### [Activity]
Your answer must consist of exactly the lines below, starting with the line with "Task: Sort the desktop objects" and going on through the line with "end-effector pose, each", and nothing else.

### [Given data]
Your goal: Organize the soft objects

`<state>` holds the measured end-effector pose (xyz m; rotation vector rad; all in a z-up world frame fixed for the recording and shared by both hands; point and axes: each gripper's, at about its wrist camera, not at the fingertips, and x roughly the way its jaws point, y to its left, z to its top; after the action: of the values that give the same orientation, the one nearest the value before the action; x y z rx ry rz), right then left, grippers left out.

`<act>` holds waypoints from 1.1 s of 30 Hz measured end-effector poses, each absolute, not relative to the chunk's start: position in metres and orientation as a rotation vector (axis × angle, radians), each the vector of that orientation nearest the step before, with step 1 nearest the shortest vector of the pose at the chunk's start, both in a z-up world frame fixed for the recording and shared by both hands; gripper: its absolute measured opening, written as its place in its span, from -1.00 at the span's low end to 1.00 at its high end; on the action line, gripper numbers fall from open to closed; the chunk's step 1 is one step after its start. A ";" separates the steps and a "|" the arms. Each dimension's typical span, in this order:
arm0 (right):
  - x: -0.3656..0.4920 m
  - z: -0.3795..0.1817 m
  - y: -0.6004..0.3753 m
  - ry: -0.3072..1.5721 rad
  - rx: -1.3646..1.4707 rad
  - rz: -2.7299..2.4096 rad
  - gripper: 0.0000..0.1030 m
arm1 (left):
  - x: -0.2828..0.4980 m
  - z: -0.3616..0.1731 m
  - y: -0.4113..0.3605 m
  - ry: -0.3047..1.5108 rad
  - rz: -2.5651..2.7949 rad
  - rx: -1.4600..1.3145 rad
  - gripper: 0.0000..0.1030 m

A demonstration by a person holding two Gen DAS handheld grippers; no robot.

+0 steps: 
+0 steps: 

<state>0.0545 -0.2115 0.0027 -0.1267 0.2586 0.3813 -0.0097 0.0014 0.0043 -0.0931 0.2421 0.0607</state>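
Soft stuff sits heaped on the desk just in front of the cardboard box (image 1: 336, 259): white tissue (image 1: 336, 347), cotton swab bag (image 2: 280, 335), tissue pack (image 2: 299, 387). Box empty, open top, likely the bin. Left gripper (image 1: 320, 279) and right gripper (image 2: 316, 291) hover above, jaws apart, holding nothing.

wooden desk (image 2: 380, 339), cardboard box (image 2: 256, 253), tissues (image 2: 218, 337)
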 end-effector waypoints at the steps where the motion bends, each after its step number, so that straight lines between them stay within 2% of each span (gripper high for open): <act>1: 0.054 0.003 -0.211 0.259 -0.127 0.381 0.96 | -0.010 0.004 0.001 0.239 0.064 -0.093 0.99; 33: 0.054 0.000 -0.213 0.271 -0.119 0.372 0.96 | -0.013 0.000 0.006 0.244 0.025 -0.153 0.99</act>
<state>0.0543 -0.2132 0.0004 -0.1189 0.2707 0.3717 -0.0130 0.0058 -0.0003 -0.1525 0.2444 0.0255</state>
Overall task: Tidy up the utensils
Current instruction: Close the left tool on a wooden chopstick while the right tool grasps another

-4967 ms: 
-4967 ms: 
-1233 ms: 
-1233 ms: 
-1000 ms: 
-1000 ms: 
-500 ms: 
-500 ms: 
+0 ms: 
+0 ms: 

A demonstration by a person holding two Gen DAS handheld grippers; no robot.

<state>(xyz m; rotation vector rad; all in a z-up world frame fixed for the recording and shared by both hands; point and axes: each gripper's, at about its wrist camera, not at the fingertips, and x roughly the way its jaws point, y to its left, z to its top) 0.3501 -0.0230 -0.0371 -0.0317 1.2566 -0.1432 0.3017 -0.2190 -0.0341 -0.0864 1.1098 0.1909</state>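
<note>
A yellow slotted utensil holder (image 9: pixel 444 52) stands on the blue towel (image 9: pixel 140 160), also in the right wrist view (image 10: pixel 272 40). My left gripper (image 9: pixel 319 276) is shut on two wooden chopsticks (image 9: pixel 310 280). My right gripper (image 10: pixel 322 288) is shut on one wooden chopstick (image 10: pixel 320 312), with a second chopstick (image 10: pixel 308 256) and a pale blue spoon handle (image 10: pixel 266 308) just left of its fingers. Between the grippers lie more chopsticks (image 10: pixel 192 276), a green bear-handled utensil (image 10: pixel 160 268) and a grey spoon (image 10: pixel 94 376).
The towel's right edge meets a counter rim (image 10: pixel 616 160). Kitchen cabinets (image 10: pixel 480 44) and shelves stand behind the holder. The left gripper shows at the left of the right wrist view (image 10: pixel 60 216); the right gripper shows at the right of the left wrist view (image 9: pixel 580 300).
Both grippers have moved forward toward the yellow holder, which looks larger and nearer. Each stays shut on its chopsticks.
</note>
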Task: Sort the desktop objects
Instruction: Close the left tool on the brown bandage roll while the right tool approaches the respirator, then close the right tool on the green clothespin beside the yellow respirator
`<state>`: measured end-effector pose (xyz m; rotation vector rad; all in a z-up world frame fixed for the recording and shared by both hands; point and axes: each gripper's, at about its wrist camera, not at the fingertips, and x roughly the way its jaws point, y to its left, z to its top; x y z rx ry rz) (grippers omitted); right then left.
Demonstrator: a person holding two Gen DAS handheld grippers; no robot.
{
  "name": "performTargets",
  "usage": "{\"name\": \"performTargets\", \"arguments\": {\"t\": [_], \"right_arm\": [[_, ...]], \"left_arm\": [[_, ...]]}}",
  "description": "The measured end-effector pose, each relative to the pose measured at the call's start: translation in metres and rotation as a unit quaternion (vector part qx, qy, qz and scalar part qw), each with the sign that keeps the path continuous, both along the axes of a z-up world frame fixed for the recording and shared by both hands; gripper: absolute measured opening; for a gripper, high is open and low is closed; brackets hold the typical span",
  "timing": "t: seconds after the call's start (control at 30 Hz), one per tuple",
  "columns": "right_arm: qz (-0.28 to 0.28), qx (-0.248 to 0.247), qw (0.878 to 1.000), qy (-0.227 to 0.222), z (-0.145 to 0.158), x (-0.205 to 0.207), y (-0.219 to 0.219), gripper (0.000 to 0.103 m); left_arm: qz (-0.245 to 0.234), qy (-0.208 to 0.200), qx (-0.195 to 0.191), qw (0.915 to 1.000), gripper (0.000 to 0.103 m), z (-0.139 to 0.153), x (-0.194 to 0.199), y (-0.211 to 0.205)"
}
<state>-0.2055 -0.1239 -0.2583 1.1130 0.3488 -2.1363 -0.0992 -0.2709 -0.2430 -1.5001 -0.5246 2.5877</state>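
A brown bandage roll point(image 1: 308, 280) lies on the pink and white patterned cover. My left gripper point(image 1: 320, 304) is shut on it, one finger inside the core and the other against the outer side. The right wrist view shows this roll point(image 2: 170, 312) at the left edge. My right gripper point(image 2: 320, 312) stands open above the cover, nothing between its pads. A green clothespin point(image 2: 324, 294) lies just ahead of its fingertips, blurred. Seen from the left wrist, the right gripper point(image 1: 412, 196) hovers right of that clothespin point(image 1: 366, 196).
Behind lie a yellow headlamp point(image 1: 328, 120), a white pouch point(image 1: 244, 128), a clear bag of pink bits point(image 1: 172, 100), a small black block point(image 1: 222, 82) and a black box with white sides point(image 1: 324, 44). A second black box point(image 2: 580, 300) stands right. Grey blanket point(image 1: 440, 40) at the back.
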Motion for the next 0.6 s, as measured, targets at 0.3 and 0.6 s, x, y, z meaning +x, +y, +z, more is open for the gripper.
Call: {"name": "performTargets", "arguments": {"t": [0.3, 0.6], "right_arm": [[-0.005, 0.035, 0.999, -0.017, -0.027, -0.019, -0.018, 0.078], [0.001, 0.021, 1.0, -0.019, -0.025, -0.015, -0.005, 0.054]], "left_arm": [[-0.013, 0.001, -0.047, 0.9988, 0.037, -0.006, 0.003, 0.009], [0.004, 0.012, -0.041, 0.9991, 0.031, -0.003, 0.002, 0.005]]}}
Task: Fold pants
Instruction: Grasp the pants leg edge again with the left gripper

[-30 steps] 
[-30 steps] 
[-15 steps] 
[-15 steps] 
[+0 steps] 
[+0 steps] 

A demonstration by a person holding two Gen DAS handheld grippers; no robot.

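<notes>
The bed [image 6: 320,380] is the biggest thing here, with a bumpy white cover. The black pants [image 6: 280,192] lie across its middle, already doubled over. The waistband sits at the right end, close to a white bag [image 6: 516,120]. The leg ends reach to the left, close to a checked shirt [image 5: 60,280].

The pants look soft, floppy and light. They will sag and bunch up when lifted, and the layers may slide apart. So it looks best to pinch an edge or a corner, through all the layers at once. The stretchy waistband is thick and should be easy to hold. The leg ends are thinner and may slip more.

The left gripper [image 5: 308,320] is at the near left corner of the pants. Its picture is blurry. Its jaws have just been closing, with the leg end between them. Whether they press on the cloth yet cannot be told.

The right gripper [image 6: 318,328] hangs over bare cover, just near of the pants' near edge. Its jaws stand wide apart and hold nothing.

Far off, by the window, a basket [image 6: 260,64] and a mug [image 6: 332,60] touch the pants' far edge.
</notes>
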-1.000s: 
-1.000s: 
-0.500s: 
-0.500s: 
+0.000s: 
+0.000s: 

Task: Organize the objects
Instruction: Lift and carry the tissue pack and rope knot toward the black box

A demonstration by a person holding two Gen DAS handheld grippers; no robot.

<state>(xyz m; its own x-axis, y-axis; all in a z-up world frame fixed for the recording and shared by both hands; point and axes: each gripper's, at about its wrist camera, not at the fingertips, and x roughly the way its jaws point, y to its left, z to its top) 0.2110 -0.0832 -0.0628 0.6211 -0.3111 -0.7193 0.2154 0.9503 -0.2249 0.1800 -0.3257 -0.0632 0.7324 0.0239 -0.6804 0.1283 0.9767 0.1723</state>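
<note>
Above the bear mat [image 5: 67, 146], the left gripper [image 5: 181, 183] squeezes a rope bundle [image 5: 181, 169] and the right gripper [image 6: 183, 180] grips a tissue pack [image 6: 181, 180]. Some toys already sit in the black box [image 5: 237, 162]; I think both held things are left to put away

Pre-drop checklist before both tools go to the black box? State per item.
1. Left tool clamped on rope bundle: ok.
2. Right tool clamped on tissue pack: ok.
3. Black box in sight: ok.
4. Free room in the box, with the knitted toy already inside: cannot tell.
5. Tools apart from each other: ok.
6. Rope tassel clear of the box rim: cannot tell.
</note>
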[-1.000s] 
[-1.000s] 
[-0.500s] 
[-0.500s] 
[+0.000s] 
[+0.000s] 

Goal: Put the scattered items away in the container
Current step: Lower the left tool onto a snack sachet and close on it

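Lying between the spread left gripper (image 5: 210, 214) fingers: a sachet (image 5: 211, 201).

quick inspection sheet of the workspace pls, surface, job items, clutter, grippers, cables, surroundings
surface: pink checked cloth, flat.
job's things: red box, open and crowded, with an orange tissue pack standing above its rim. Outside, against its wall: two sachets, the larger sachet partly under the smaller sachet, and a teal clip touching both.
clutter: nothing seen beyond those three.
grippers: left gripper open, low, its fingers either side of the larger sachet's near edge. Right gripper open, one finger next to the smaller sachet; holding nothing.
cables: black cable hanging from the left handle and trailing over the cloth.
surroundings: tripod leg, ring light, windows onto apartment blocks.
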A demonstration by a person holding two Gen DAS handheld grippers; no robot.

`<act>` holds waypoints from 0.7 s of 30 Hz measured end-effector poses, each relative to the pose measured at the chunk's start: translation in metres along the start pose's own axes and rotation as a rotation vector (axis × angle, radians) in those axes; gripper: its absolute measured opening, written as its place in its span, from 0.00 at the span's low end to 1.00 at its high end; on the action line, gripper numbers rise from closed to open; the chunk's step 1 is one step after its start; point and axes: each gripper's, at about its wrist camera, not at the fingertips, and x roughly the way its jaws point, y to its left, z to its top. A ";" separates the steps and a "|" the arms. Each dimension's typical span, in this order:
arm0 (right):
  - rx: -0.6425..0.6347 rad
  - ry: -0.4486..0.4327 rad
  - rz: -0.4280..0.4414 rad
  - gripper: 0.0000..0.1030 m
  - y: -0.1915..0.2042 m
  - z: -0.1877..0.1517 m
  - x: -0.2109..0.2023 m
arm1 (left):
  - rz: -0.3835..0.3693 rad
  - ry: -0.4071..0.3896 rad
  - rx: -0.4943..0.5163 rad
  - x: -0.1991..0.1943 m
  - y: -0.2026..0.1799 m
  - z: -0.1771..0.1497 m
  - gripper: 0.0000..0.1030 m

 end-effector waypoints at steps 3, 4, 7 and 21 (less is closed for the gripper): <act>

### [Answer to this exercise]
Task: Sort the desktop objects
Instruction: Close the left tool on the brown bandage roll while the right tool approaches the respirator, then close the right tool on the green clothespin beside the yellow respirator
`<state>`: measured end-effector pose (xyz m; rotation vector rad; all in a z-up world frame fixed for the recording and shared by both hands; point and axes: each gripper's, at about its wrist camera, not at the fingertips, and x roughly the way its jaws point, y to its left, z to its top; x y z rx ry rz) (grippers omitted); right then left.
Demonstrator: a person holding two Gen DAS handheld grippers; no robot.
{
  "name": "performTargets",
  "usage": "{\"name\": \"performTargets\", \"arguments\": {\"t\": [_], \"right_arm\": [[_, ...]], \"left_arm\": [[_, ...]]}}",
  "description": "The measured end-effector pose, each relative to the pose measured at the call's start: translation in metres and rotation as a unit quaternion (vector part qx, qy, qz and scalar part qw), each with the sign that keeps the path continuous, both along the axes of a z-up world frame fixed for the recording and shared by both hands; gripper: absolute measured opening; for a gripper, high is open and low is closed; brackets hold the typical span",

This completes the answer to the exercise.